● ASSIGNMENT: Start at the line with "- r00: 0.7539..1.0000" in the records below, stop at the line with "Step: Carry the", and return every line in that span exactly, the two end lines included.

▼▼▼

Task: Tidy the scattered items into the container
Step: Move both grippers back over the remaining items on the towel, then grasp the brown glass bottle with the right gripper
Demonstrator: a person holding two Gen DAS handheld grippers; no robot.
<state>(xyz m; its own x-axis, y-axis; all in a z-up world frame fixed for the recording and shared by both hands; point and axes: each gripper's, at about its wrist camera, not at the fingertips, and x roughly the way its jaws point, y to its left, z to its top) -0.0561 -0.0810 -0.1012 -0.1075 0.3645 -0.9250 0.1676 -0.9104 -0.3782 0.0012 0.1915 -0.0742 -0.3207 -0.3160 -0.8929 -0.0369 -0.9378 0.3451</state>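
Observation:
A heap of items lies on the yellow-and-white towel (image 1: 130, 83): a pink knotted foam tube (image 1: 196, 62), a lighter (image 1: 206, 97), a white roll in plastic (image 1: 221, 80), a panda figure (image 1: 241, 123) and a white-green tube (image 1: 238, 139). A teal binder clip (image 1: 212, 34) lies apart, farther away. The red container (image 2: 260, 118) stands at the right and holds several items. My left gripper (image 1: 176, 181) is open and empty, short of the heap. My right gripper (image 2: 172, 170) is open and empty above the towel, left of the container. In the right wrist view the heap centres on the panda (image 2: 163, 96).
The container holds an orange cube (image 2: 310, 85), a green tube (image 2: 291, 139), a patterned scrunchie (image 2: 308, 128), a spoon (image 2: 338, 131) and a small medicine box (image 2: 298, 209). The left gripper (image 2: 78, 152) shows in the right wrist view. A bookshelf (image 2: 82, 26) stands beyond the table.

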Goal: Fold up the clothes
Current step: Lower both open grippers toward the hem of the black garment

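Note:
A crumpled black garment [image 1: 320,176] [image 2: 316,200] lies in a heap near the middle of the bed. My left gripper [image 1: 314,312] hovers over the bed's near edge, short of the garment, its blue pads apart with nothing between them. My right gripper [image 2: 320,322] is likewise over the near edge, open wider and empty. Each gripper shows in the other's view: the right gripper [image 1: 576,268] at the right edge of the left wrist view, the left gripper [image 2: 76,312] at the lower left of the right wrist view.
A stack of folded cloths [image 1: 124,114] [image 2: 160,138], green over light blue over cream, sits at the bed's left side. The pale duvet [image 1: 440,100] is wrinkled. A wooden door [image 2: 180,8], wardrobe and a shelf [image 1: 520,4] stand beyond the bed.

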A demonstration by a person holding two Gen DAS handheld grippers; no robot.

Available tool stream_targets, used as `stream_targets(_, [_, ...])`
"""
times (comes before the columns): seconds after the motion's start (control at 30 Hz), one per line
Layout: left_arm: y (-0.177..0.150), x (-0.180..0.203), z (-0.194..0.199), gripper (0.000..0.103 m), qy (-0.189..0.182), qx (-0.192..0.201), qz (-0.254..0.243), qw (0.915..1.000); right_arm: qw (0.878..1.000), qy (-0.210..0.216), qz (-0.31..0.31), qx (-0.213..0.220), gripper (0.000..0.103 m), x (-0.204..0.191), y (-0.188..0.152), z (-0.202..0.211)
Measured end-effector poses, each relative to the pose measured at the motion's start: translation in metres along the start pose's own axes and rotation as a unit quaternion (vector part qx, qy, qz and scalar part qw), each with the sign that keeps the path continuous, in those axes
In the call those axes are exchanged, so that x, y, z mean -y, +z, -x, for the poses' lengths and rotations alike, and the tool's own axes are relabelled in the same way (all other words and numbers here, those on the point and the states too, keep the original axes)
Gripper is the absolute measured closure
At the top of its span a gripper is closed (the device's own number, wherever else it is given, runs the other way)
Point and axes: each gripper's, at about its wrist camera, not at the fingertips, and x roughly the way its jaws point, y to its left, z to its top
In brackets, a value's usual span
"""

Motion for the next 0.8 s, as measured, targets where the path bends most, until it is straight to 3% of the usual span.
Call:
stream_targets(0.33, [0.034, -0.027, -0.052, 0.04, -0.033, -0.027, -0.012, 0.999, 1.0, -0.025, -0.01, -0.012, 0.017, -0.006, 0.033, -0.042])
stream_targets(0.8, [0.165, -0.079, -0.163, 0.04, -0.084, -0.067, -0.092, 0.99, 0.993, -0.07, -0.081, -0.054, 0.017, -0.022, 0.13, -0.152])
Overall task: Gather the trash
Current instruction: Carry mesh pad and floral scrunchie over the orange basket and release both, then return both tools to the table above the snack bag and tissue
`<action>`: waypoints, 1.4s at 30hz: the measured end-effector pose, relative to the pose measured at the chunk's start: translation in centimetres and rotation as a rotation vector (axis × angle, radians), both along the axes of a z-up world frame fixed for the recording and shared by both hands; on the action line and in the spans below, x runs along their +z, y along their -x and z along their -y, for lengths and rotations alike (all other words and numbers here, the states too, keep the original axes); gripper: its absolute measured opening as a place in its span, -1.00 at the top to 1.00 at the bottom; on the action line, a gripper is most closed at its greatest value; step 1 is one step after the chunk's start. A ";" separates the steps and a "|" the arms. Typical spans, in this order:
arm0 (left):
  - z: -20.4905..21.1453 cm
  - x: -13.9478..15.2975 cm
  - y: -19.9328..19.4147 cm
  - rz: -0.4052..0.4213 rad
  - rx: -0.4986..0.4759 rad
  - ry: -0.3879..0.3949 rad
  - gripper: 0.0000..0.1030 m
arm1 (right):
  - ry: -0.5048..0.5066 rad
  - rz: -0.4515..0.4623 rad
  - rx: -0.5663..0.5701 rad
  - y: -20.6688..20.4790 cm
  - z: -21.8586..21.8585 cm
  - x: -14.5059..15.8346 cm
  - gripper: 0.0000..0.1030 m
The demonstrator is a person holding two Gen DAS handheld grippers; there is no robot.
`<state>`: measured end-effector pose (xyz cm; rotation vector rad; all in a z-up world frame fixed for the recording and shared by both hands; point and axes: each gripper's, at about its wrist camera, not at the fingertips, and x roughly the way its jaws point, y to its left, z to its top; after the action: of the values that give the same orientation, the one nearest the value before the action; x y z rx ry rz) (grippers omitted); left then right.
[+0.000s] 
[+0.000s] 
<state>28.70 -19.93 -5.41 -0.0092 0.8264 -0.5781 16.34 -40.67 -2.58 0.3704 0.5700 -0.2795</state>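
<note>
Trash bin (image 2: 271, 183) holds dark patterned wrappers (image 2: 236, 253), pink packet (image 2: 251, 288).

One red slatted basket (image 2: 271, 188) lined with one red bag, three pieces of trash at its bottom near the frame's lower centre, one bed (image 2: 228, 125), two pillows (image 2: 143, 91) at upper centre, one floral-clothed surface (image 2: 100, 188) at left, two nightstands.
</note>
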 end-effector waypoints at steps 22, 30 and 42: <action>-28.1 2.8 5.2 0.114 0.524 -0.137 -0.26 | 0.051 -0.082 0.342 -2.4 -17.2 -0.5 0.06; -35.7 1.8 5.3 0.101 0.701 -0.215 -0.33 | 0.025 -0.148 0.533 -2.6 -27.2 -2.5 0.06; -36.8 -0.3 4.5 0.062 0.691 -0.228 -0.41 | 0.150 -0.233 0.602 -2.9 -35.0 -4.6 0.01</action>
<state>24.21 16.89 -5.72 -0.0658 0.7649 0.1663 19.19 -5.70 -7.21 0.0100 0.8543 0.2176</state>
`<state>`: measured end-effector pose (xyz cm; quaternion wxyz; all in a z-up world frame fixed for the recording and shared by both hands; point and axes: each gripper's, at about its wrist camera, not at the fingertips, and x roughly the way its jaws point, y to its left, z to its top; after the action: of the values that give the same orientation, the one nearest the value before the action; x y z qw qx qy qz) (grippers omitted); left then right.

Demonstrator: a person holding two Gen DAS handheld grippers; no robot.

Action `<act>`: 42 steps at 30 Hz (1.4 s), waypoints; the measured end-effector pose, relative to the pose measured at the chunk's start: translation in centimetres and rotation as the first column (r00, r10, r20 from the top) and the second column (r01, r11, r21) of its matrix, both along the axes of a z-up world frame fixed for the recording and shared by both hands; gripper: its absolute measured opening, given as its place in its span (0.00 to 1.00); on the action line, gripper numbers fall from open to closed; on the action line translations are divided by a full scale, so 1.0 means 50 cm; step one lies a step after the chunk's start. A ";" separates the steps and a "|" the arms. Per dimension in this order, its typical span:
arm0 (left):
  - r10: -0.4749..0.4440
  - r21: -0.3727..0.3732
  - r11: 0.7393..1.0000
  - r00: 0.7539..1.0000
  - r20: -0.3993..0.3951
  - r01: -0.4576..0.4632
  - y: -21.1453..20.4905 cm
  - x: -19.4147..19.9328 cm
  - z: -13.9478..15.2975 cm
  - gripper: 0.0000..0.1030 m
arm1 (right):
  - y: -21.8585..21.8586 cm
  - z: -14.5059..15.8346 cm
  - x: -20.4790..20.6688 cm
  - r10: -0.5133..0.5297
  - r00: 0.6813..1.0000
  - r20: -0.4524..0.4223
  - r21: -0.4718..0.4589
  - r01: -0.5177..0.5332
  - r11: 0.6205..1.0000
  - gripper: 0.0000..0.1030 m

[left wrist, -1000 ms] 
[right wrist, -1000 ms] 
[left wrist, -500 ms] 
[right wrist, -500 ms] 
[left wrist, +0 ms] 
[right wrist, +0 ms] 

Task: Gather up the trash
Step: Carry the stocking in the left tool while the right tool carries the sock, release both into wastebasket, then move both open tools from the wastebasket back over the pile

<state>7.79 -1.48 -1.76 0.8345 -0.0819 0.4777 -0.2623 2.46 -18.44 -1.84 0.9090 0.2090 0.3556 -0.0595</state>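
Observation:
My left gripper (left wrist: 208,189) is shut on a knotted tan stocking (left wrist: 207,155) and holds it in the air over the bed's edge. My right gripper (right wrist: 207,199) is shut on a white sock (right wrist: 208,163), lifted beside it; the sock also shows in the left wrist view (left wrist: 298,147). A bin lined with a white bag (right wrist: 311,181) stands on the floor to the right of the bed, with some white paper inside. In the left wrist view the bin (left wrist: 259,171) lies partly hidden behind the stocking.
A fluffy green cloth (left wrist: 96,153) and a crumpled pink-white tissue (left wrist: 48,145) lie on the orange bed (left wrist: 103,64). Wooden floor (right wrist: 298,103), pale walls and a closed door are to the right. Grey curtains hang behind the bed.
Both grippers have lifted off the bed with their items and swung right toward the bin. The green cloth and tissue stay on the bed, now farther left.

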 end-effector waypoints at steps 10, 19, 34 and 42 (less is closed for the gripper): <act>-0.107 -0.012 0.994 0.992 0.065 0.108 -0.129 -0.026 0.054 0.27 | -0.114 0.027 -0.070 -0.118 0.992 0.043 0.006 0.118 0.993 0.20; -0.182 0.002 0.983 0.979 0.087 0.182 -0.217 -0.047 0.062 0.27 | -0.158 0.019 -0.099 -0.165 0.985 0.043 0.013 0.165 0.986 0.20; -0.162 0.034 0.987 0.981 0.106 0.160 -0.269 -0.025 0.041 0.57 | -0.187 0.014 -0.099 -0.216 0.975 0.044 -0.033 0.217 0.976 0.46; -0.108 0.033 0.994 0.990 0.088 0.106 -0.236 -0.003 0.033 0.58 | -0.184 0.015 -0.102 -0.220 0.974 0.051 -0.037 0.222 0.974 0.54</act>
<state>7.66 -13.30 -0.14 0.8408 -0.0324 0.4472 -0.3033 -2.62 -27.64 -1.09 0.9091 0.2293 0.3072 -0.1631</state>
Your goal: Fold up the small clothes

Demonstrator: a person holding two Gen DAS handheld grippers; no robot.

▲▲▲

● EXERCISE RESPONSE:
  - r00: 0.7539..1.0000
  - r20: -0.3993..0.3951
  - r01: -0.4576..0.4632
  - y: -21.1453..20.4905 cm
  - x: -19.4147..19.9328 cm
  - z: -13.9478..15.2975 cm
  - gripper: 0.0000..0.1030 m
arm1 (right):
  - y: -21.8585..21.8586 cm
  - z: -14.5059..15.8346 cm
  - x: -20.4790..20.6688 cm
  - r10: -0.5133..0.5297
  - r00: 0.6813..1.0000
  - r20: -0.4524..0.4223
  - r21: -0.4718..0.4589
  - r01: -0.5177..0.5332
  - r11: 0.6205..1.0000
  - gripper: 0.0000..0.1030 m

[left wrist, -1000 ms] 
[right wrist, -1000 ms] 
[left wrist, -500 ms] 
[right wrist, -500 ms] 
[left wrist, +0 ms] 
[right wrist, +0 ms] 

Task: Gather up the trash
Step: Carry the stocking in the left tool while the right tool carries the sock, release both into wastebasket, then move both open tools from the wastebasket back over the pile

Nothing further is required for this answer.